# Who has the ability ?



## Halloweiner (Oct 2, 2003)

WalMart has a system called DVDXpress. I got one a few weeks ago on clearance, but they have a newer model of it for about $80.00. I haven't tried it out yet though.

Here's some advice websites I found:

http://arstechnica.com/guides/tweaks/vidcap.ars
http://www.videohelp.com/capture
http://www.doom9.org/index.html?/capture/start.html

I had another website saved to my PC, but when I switched from MSN DSL to broadband I forgot to save the website addy. It was a system that cost about $50.00.


----------



## JohnnyD97 (Aug 18, 2006)

If you have a video capture card you can easily import the video to your computer and then burn it with a dvd authoring program. If you have Tivo - you can just "tivo" it and then upload it to your computer without having to use a video capture card. There are also stand alone units (dual dvd burner / vcrs) you can buy that Halloweiner has addressed.


----------



## michigal (Oct 30, 2005)

I use Plextor's video capture device which you hook your vcr/cam into it, and with WinDVD (included) use it to burn to DVD.
It costs $50 for it from Tiger Direct. It was well worth it to put on DVD some old videos of my kids.
Link to product description


----------



## Halloweiner (Oct 2, 2003)

Nice link michigal. That is very similar to the box that came with mine from DVD Xpress. I got mine for $30.00 on clearance, but it was originally $80.00. 
I found it on Amazon for as cheap as $49.99:

http://www.amazon.com/ADS-Tech-Express-2-0-USBAV-701/dp/B00009YUPS


Here's a link to the new version of DVD Xpress:
http://www.amazon.com/Transfer-Vide...MB6/ref=de_a_smtd/002-8554264-3110437?ie=UTF8


----------



## Haunted Plainfield (Mar 18, 2005)

The DVD Express units work really well. I have used their product for years to import recorded video to the PC. 
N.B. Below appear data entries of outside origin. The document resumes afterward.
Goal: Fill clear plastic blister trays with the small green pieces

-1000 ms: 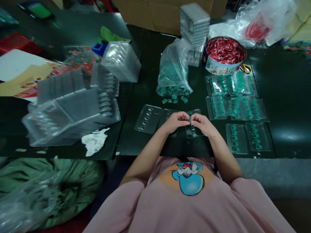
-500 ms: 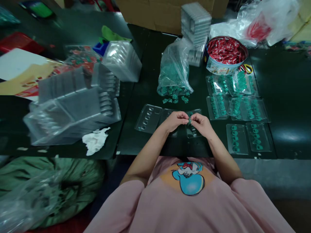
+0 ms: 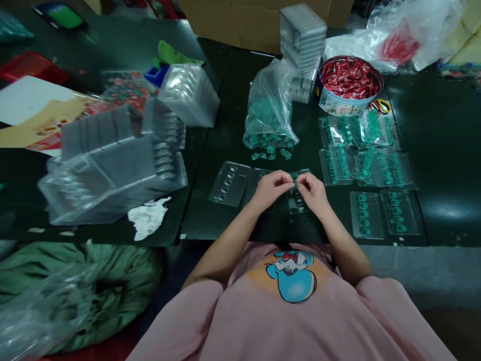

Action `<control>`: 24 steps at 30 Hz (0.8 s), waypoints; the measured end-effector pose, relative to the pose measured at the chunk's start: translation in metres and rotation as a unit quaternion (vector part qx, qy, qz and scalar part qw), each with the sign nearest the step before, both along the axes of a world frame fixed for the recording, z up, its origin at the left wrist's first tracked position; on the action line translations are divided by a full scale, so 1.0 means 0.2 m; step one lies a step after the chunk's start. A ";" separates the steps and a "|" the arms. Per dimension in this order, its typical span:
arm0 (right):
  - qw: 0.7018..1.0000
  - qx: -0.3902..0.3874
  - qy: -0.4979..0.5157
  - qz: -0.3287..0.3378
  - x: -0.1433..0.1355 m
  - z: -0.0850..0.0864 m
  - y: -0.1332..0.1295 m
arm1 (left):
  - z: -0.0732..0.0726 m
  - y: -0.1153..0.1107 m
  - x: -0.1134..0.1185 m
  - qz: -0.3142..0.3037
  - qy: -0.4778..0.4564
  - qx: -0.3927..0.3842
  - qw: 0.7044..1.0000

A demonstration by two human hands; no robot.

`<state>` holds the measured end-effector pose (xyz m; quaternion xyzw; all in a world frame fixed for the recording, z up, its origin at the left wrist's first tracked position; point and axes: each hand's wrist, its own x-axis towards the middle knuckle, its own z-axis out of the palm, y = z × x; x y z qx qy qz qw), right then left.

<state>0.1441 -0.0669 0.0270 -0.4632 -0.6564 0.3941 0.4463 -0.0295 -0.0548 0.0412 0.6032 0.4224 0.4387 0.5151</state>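
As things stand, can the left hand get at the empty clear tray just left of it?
Probably yes. The left hand hovers right beside the empty clear tray, with only bare table between them. But its fingers share a small green piece with the right hand.

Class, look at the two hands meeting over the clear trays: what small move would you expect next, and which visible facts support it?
Probably lowering the small green piece, pinched between the left hand and right hand, into a pocket of the clear tray just below. That tray looks mostly unfilled, while the trays to the right already hold rows of green pieces.
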 end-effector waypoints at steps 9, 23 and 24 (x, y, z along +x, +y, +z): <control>0.985 0.165 -0.036 -0.018 0.00 -0.02 -0.02 | 0.03 -0.03 -0.01 0.004 0.020 0.059 0.998; 0.980 0.196 -0.006 -0.010 0.01 -0.01 -0.05 | 0.16 -0.07 -0.01 -0.045 0.105 0.224 0.968; 0.981 0.192 -0.003 -0.011 0.01 -0.01 -0.05 | 0.17 -0.08 -0.02 -0.051 0.121 0.238 0.962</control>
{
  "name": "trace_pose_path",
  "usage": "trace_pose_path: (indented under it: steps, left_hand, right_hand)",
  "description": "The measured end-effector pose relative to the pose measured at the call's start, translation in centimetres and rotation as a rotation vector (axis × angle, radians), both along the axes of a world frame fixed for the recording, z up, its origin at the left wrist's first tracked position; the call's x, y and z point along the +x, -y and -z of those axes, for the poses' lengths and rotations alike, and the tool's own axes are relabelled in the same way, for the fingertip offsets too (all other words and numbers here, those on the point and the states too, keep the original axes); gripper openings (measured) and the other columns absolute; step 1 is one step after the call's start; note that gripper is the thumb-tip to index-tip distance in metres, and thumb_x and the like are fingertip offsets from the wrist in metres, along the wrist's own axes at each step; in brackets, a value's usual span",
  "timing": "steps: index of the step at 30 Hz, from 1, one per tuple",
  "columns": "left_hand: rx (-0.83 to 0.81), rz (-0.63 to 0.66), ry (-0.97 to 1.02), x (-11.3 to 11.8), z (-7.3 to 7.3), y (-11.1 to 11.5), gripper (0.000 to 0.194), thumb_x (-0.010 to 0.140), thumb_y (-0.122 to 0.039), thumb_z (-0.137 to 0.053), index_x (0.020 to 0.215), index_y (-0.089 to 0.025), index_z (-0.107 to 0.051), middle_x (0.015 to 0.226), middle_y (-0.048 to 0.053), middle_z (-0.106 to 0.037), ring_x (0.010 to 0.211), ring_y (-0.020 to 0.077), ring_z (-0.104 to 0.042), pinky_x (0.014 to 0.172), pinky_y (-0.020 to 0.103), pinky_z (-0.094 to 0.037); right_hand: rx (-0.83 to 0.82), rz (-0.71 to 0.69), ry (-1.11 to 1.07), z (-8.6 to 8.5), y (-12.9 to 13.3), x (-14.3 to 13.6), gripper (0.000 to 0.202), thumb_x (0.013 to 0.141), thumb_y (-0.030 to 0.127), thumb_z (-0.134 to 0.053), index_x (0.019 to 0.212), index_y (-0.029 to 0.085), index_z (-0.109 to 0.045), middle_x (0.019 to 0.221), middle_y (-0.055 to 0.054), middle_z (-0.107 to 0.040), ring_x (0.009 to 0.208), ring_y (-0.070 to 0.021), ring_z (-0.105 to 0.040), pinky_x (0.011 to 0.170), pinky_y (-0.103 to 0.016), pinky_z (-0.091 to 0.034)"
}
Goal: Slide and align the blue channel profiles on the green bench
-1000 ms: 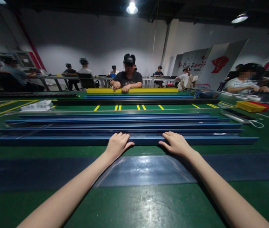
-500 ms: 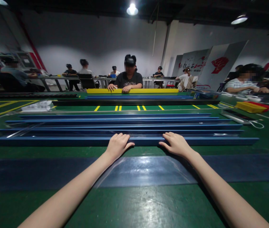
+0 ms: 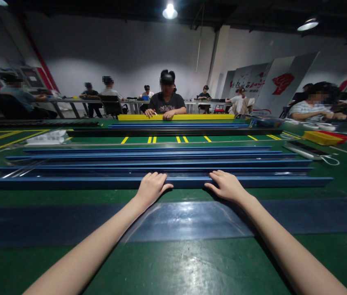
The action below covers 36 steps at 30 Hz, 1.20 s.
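A long blue channel strip point(image 3: 78, 183) lies crosswise on the green table, nearest me among several blue strips. My left hand point(image 3: 152, 187) is closed over it left of the middle, fingers over the top edge and thumb along the near face. On the right of the middle, my right hand point(image 3: 225, 185) grips the same strip the same way, its thumb pointing inward. The fingertips of both hands are hidden behind the strip. Between my forearms and beyond them, a clear flat sheet point(image 3: 188, 221) lies across the table, closer to me.
Further blue strips point(image 3: 161, 157) lie parallel behind. Beyond them is a long black strip point(image 3: 173, 132). Across the table a person point(image 3: 167, 100) handles a yellow strip point(image 3: 192, 117). To the right are a phone-like device point(image 3: 307, 149) with a white cord and a yellow tray point(image 3: 321, 138).
My hands and the blue strip hold nearly the same place. The yellow strip across the table has slid slightly to the right, and the person's hands there have shifted with it.
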<state>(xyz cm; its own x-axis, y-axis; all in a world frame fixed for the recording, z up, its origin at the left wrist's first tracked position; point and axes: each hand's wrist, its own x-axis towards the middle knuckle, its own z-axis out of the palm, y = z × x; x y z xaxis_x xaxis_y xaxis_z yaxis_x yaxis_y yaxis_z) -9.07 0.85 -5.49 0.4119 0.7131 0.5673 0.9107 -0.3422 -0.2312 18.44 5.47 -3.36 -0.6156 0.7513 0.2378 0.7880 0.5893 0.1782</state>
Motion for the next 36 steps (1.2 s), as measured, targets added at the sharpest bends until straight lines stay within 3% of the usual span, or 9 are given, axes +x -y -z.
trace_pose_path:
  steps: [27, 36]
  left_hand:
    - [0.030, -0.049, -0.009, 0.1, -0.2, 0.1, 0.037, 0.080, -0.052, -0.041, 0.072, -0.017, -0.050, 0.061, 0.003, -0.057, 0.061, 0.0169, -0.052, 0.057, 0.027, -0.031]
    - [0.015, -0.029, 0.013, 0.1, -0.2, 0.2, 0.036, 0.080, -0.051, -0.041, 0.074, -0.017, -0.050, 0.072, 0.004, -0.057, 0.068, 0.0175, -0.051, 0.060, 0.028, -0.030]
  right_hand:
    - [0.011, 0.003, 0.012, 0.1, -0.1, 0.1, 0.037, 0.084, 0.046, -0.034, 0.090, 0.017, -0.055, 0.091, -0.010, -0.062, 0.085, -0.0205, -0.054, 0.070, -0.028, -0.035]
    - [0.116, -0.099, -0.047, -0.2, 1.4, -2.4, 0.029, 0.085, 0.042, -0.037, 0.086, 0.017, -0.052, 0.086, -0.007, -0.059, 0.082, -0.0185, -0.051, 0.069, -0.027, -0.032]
MGI Suite is the program that came with mine.


----------



## Halloweiner (Oct 2, 2003)

Good to know. I need to get around, and work on mine. I see mine came with DVD MovieFactory 3 Cap Wiz 3.5 .


----------



## Hallowtheme (Jul 31, 2006)

*Got Camcorder*

The previous methods might be easier, but if you don't want to spend more money and have a camcorder, you may be able to do it this way:
I have a Sony digital 8 camcorder that i can hook up to the VCR. I believe it has the capability to capture footage from the VCR. I can then connect the camcorder to the computer with a firewire cable. Pull it into the computer into a video editing program. Burn to DVD. More steps than the aforementioned devices, but if you have the camera try this.


----------